INSTRUCTIONS FOR THE TASK>
What you return must be the full listing, word for word, with no images in it.
***
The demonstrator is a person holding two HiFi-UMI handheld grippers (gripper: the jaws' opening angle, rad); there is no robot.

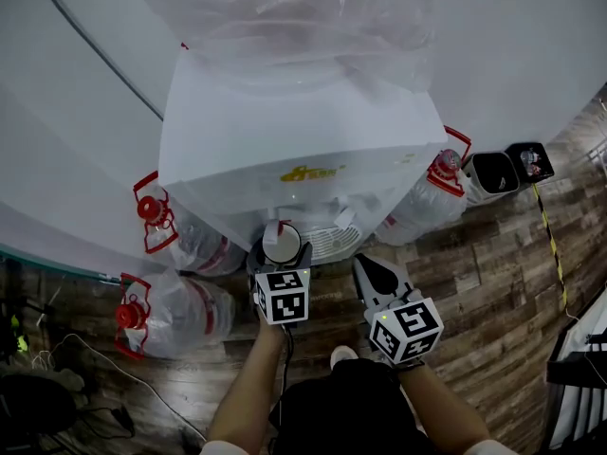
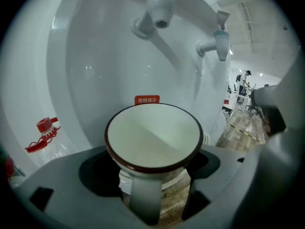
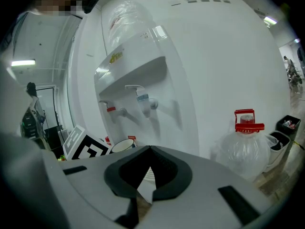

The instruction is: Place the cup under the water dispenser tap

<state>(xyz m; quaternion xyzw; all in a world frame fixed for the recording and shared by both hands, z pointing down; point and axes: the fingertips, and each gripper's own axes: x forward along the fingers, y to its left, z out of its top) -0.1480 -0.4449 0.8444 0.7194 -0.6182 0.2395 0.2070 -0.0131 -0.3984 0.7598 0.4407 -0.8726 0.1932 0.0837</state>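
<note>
My left tool [image 1: 282,259] is clamped on the white cup [image 2: 152,136] with the dark red rim, one jaw on each side of its body. In the left gripper view the cup sits low in the centre, in front of the water dispenser [image 1: 294,140]. The red tap [image 2: 159,4] is above it at the top edge and the blue tap [image 2: 220,39] at upper right. My right tool [image 3: 149,151] has its jaws together on nothing. In the head view it is lower right of the cup.
</note>
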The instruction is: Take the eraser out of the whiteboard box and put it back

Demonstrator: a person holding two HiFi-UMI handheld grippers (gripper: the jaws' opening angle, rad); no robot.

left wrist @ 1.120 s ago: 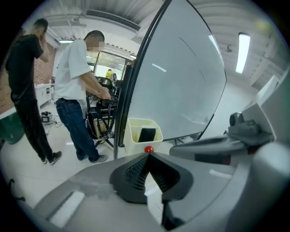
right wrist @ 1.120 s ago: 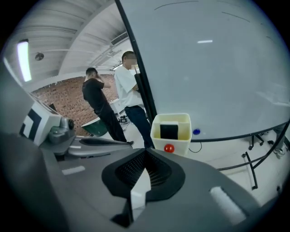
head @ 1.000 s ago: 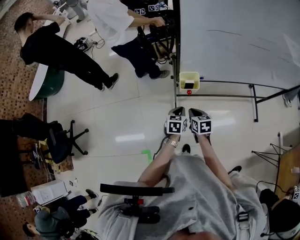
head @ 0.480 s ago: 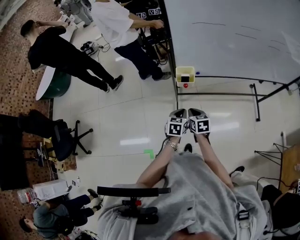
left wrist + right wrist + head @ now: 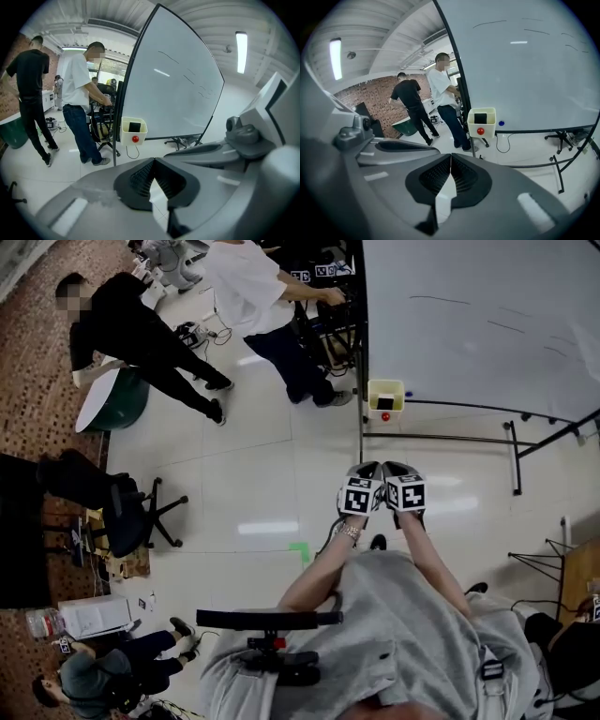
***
RESPONSE TO THE EXERCISE>
The demonstrator is a person holding two HiFi-UMI handheld grippers (gripper: the jaws' opening angle, rad); there is no robot.


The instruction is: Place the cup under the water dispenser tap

<state>(xyz m; quaternion xyzw; all in a world frame fixed for the recording and shared by both hands, z pointing down; point and axes: the fingertips, and each gripper's own axes: x forward along the fingers, y to its left, z out of its top) -0.1480 -0.4449 0.8444 0.7194 -0.6182 0.2395 0.2070 -0.0131 -0.3984 0.7598 0.4407 -0.8726 0.1932 0.0837</state>
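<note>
My left tool [image 1: 282,259] is clamped on the white cup [image 2: 152,136] with the dark red rim, one jaw on each side of its body. In the left gripper view the cup sits low in the centre, in front of the water dispenser [image 1: 294,140]. The red tap [image 2: 159,4] is above it at the top edge and the blue tap [image 2: 220,39] at upper right. My right tool [image 3: 149,151] has its jaws together on nothing. In the head view it is lower right of the cup.
</note>
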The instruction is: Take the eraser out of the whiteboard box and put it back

Demonstrator: a person holding two HiFi-UMI handheld grippers (gripper: the jaws' opening angle, rad); no robot.

left wrist @ 1.120 s ago: 
right wrist @ 1.120 s ago: 
head @ 1.000 s ago: 
head @ 0.480 s ago: 
left wrist + right wrist + head @ now: 

Here the work on this exercise is complete.